Use of Cokriging for Thermal Analysis in Small Satellites

In space, where human intervention is not possible, faults must be autonomously detected and rectified. Inaccuracies, delays, or disturbances can cause component failures that can lead to catastrophic failure. In light of this, a dynamic system simulation can greatly enhance the operational phase of a satellite. This work investigates a multi-fidelity framework for the simulation of small satellites and compares it to traditional regression methods, in particular Gaussian processes and Gated Recurrent Units. The framework combines a computationally cheap, low fidelity surrogate model with an accurate high-fidelity model. In the case of the former, recurrent neural networks, particularly a Gated Recurrent Unit is considered.
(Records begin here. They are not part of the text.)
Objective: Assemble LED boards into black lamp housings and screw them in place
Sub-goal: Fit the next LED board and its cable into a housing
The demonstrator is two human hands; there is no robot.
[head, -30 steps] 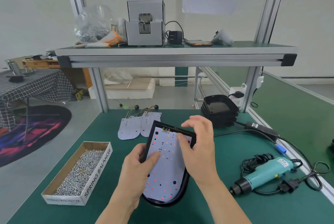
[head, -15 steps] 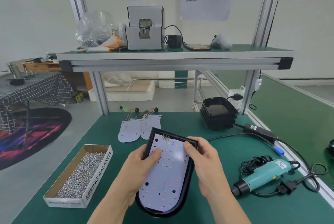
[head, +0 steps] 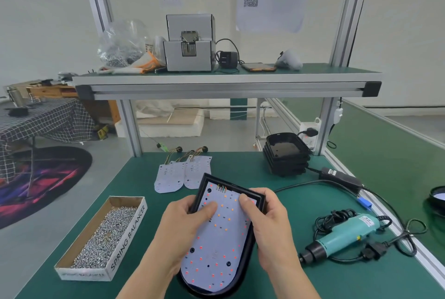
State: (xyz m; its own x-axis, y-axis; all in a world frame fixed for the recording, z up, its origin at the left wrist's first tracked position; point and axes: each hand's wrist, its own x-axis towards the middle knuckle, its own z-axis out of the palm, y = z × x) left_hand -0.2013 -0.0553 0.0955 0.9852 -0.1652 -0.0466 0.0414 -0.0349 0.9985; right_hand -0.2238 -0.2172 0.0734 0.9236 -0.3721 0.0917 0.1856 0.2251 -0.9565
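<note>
Step in hand: seating the LED board (head: pixel 216 245) in the black lamp housing (head: pixel 245 262). No screw shows in it, so I judge that fastening has not begun.
Left hand: the left hand (head: pixel 183 231) grips the housing's left edge with its fingers curled underneath and its thumb (head: pixel 207 209) flat on the board.
Right hand: the right hand (head: pixel 269 231) grips the far right corner the same way, its thumb (head: pixel 245 202) pressing the board's upper part.
Where it is: housing and board are held over the near middle of the table (head: pixel 301 202), between the screw box (head: pixel 127 238) and the electric screwdriver (head: pixel 344 236). I cannot tell whether the rounded end rests on the table.
Pointing: the square end, where the coloured wires (head: pixel 221 187) join the board, points away from the person. The rounded end points back at them, and the LED face is up.
Long axis: runs near to far, with the far end leaning slightly right and seemingly raised.
Risk, seating: uneven thumb pressure could leave the board cocked on the rim, so its holes miss their mounts.
Risk, wires: pushing the far edge down could pinch the wires beneath it.
Risk, LEDs: the thumbs bear directly on the LED face, so hard pressing might damage it.
Risk, handover: freeing one hand for a screw leaves a single grip, and the unfastened board could slide toward the lower end.
Elsewhere: spare boards (head: pixel 183 173) and stacked housings (head: pixel 286 154) lie farther back.
</note>
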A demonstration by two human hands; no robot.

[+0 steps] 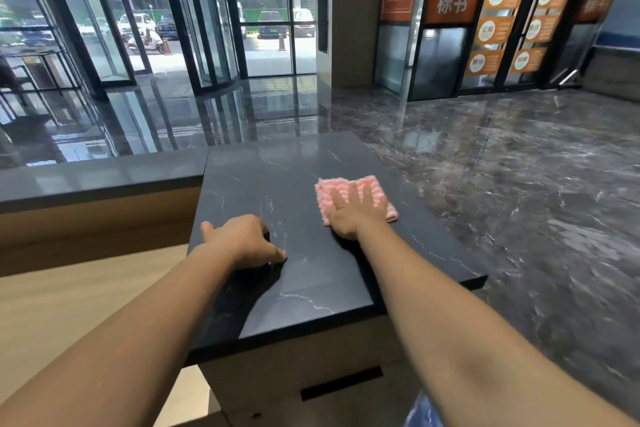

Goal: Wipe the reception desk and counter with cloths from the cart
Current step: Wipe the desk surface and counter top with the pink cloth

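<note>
Currently we're at the raised counter top [311, 288] of the reception desk, dark veined stone. The pink-and-white striped cloth [323, 194] lies folded flat on it, toward the counter's far right corner and set in from both edges.

Our right hand [353, 215] sits on top of the cloth, palm down. Its fingers are straight and slightly fanned, pointing at the counter's far edge. No pinch, no wrap: downward pressure alone holds the cloth. Our read is that a flat palm spreads load over the whole fold, so the cloth drags with the hand instead of bunching. It also puts the most fabric on the stone. The right arm is stretched long, forearm crossing the counter's near edge, wrist roughly in line with it.

Our left hand [242, 243] rests on bare stone by the counter's left edge, well apart from the cloth. Fingers are curled under, knuckles up, thumb out toward that edge. It holds nothing we can see; the fingertips are hidden beneath the hand. We judge it a brace that takes body weight on the long reach and steadies us against the wiping push. The left arm reaches forward too.

Step in hand, as we judge it: wiping the counter's far right area. Whether the near part of the counter is done, we cannot tell. A lower desk ledge [104, 177] runs off the counter's left side, with a wooden desk surface [69, 305] below it. The cart is not in view.
</note>
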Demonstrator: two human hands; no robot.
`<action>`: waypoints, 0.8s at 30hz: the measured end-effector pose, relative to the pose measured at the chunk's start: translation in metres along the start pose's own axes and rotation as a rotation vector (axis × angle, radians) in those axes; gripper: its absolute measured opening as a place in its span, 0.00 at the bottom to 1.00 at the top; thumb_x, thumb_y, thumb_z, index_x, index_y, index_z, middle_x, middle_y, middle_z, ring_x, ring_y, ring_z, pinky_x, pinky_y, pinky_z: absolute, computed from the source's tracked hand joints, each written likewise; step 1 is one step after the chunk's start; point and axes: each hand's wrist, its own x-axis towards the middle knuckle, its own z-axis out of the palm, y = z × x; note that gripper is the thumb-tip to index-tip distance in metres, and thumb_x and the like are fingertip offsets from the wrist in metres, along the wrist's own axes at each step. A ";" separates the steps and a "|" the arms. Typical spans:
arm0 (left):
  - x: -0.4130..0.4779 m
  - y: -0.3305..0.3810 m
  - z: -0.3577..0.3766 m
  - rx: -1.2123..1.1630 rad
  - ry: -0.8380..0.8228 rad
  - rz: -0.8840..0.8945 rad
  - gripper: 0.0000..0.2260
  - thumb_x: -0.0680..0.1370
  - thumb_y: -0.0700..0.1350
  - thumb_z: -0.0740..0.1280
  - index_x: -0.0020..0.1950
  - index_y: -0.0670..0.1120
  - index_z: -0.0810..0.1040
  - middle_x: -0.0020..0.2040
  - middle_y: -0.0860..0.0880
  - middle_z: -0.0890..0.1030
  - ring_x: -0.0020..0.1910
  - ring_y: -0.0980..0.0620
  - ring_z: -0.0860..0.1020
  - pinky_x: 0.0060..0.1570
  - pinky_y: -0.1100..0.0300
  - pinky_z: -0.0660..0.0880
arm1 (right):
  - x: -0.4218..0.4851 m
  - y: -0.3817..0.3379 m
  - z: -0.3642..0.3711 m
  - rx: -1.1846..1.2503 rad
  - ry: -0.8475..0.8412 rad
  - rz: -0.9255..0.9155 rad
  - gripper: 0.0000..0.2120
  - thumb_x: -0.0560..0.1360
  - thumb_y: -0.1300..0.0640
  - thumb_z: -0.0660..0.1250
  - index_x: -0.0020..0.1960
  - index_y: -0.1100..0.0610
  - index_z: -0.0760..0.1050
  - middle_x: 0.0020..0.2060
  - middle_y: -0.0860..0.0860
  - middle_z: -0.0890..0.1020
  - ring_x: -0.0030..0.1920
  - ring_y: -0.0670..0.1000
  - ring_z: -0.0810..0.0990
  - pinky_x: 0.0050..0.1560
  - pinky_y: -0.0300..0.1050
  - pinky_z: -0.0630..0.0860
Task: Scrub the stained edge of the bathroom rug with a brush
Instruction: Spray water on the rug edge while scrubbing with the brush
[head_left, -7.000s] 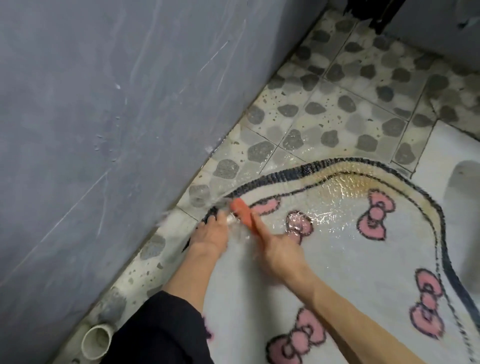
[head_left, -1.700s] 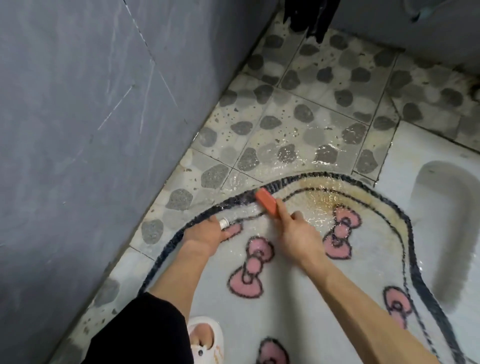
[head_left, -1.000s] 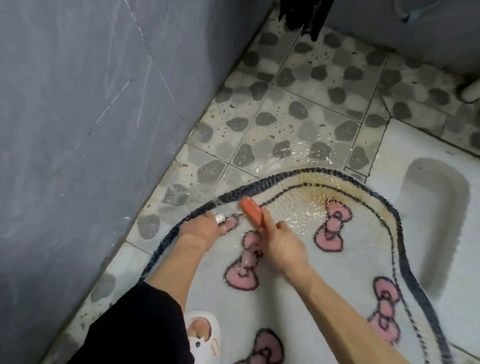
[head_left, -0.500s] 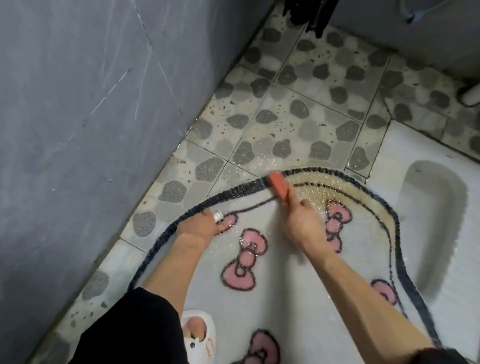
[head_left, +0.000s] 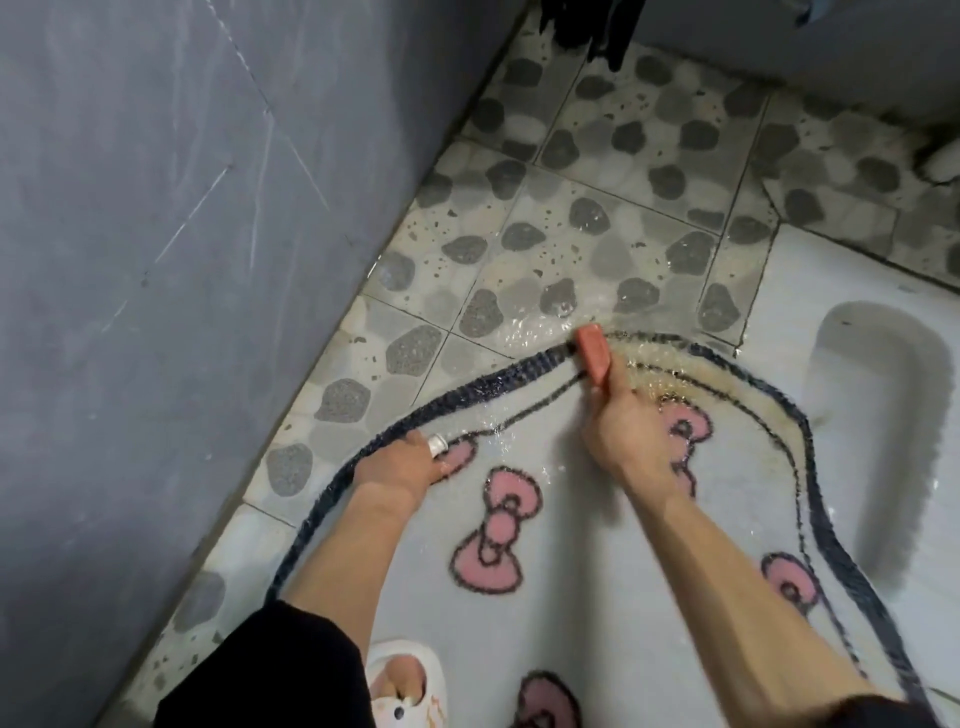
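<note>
Forearms (head_left: 343, 545) bare; silver ring (head_left: 437, 444) on left hand (head_left: 402, 465); black garment (head_left: 270, 670); white perforated slipper (head_left: 410, 686).

A grey wall (head_left: 156, 260) fills the left side, smooth and marked with thin pale scratches. It meets a second grey wall (head_left: 779, 36) at the far corner, so 2 walls show. The floor (head_left: 597, 171) between them is laid in square tiles printed with dark grey pebbles on a pale speckled ground, and it glistens wet near the middle. At the right a white squat toilet (head_left: 883, 415) is set into the floor. In the corner hangs something black (head_left: 587, 26). The light is soft and even.
</note>
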 end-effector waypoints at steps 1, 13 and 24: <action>0.000 0.001 -0.002 0.001 -0.002 0.002 0.27 0.84 0.60 0.55 0.71 0.38 0.64 0.61 0.40 0.79 0.58 0.42 0.79 0.47 0.57 0.71 | -0.020 -0.011 0.012 0.025 -0.036 -0.023 0.24 0.85 0.46 0.47 0.79 0.49 0.49 0.41 0.55 0.77 0.28 0.50 0.76 0.22 0.47 0.75; -0.009 0.008 -0.006 -0.031 -0.007 -0.063 0.35 0.80 0.70 0.50 0.67 0.40 0.66 0.62 0.40 0.79 0.59 0.42 0.79 0.54 0.53 0.74 | -0.049 -0.018 0.019 0.020 -0.082 -0.094 0.22 0.84 0.50 0.49 0.77 0.47 0.51 0.46 0.56 0.78 0.34 0.54 0.78 0.28 0.45 0.75; -0.003 0.007 0.001 -0.065 0.017 -0.074 0.34 0.79 0.72 0.52 0.62 0.42 0.69 0.60 0.41 0.80 0.59 0.41 0.79 0.54 0.53 0.74 | -0.051 -0.023 0.029 0.073 -0.048 -0.079 0.28 0.84 0.48 0.47 0.81 0.48 0.43 0.46 0.55 0.75 0.34 0.53 0.77 0.33 0.50 0.78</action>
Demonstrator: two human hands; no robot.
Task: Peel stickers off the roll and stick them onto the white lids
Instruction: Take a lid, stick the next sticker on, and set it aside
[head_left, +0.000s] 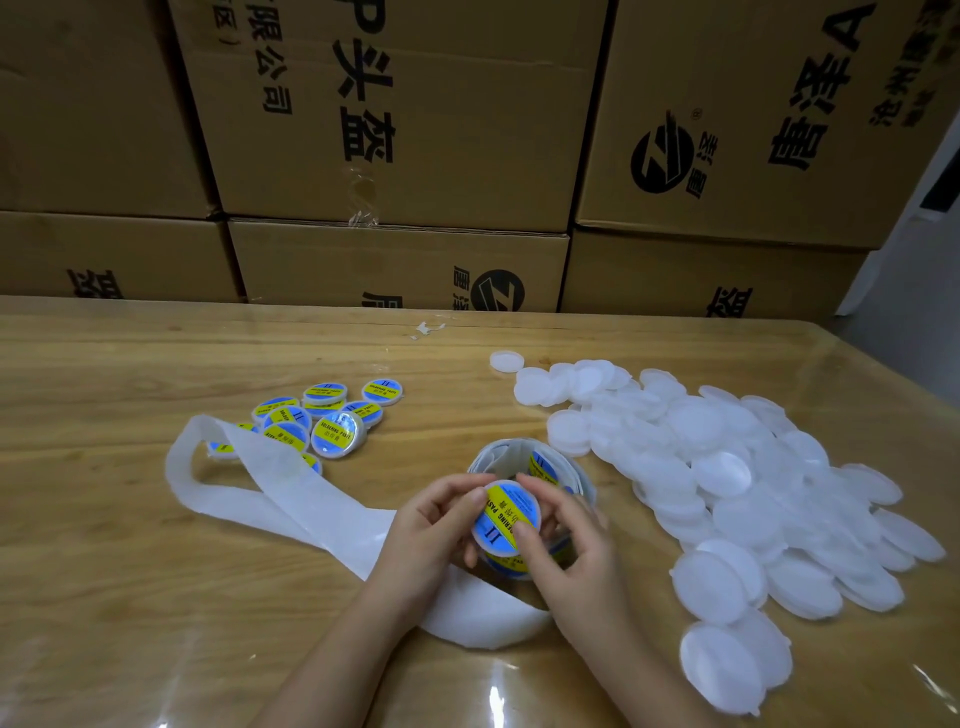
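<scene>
Both hands hold one white lid (508, 515) bearing a blue and yellow sticker, just above the sticker roll (540, 470) at the table's middle. My left hand (434, 525) grips the lid's left rim with curled fingers and thumb. My right hand (558, 540) holds its right side, thumb pressing on the sticker. A long strip of empty white backing paper (291, 499) trails from the roll to the left. Part of the roll is hidden behind the hands.
A big heap of plain white lids (727, 483) covers the right of the wooden table (104, 571). Several stickered lids (332, 421) lie grouped at the left centre. Stacked cardboard boxes (395, 156) stand behind the table's far edge.
</scene>
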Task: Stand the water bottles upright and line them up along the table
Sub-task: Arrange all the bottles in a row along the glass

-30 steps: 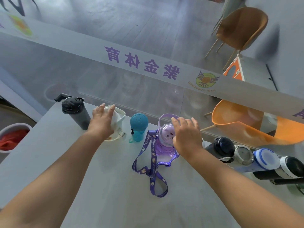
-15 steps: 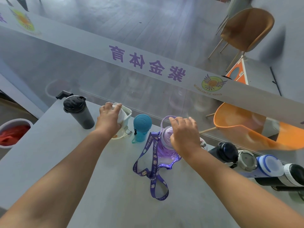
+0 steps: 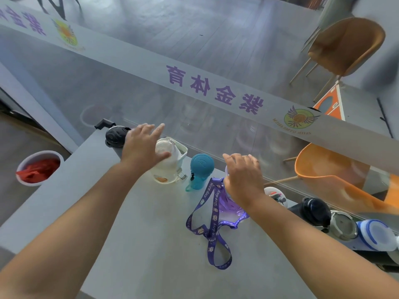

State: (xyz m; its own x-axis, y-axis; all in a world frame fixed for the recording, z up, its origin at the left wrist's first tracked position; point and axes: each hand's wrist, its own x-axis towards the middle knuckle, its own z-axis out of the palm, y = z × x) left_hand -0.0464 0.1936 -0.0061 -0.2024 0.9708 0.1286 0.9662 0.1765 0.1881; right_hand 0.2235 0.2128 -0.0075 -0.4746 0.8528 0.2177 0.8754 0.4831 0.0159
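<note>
Along the far edge of the grey table (image 3: 129, 244) stand a black shaker bottle (image 3: 113, 137), a white bottle (image 3: 170, 169), a teal bottle (image 3: 201, 170) and a clear purple bottle (image 3: 230, 206) with a purple lanyard (image 3: 212, 231) trailing toward me. My left hand (image 3: 141, 147) hovers with fingers spread between the black and white bottles, its thumb by the white lid. Over the purple bottle's top lies my right hand (image 3: 244, 180), fingers nearly straight, hiding the lid.
Several more bottles line the table's edge to the right: a black-capped one (image 3: 316, 211), a clear-lidded one (image 3: 343, 226), a blue-and-white one (image 3: 375, 235). A glass partition runs right behind the row. A bucket with red cloth (image 3: 38, 169) sits left; an orange chair (image 3: 336, 178) lies beyond the glass.
My left hand has let go of the white bottle and moved left with its fingers spread. My right hand has shifted over the purple bottle's top with its fingers straighter.
</note>
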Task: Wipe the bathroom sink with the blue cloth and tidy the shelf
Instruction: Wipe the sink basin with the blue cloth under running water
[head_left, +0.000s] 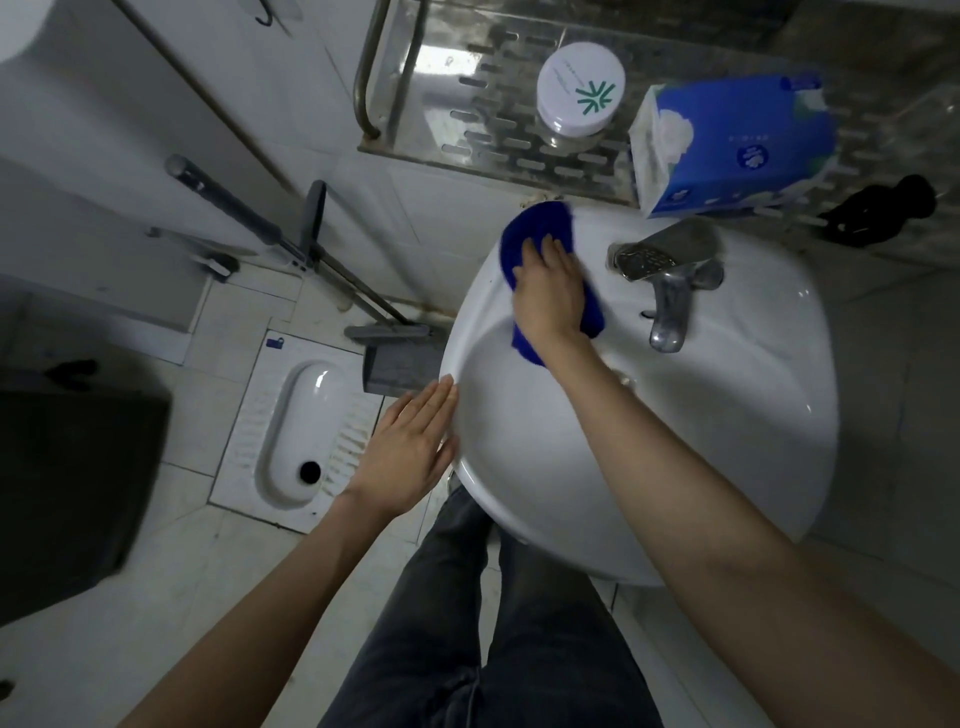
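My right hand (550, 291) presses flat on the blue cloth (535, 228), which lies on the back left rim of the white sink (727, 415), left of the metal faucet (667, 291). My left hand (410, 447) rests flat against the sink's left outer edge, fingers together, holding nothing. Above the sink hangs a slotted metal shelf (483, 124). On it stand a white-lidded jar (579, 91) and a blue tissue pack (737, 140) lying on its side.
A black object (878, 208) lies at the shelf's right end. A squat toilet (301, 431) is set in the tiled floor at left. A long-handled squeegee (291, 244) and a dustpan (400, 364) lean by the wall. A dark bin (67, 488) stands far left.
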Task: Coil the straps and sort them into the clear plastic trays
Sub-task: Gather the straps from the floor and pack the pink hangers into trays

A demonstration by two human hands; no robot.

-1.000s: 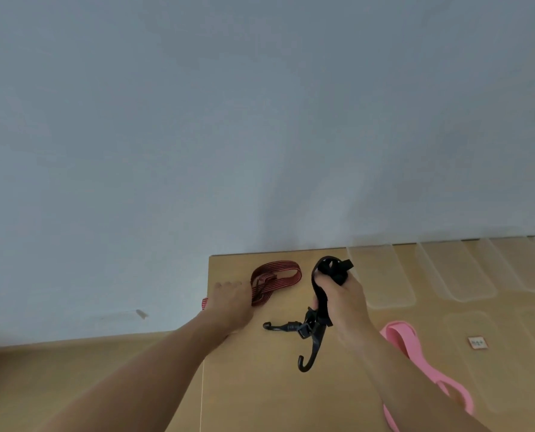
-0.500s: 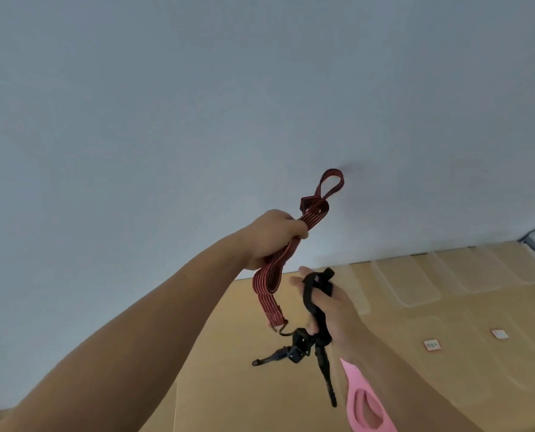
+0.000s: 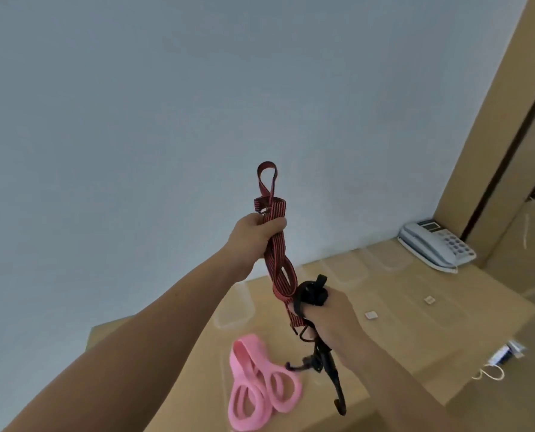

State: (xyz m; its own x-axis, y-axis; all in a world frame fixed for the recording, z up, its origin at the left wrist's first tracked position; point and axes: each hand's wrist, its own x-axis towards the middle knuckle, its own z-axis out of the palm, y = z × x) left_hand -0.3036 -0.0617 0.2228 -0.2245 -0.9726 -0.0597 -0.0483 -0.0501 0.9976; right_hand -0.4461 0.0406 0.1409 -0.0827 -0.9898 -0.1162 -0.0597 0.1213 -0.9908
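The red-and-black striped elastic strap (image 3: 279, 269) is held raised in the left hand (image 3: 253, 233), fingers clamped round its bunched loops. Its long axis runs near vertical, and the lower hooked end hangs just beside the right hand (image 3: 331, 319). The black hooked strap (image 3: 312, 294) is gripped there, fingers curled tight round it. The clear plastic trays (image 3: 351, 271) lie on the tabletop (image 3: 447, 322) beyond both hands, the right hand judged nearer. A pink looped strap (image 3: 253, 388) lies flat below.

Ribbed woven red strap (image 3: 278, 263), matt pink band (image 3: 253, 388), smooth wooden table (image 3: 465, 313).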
For the latter, a finite element model is used to produce sparse high-fidelity data describing the satellite's state. High fidelity simulations are expensive. However, abundant low fidelity data can be taken advantage of to speed up the process. Therefore, by means of cokriging, low fidelity data are corrected by high-fidelity data through a comprehensive correction, where the parameters are given by the use of Gaussian processes to provide uncertainty quantification. When some new data arrives, the model can be refitted for a minimal computation cost. The framework is demonstrated through a set of simulations, using thermal analysis data from the NSPO-1 satellite. NSPO-1 is a Taiwanese Space Organization's (NSPO) 6U cube satellite, co-developed by the Intelligent Space Systems Laboratory (ISSL) of the University of Tokyo, intended to orbit in LEO and is intended to provide a convenient validation platform to test optical sensors developed by the NSPO.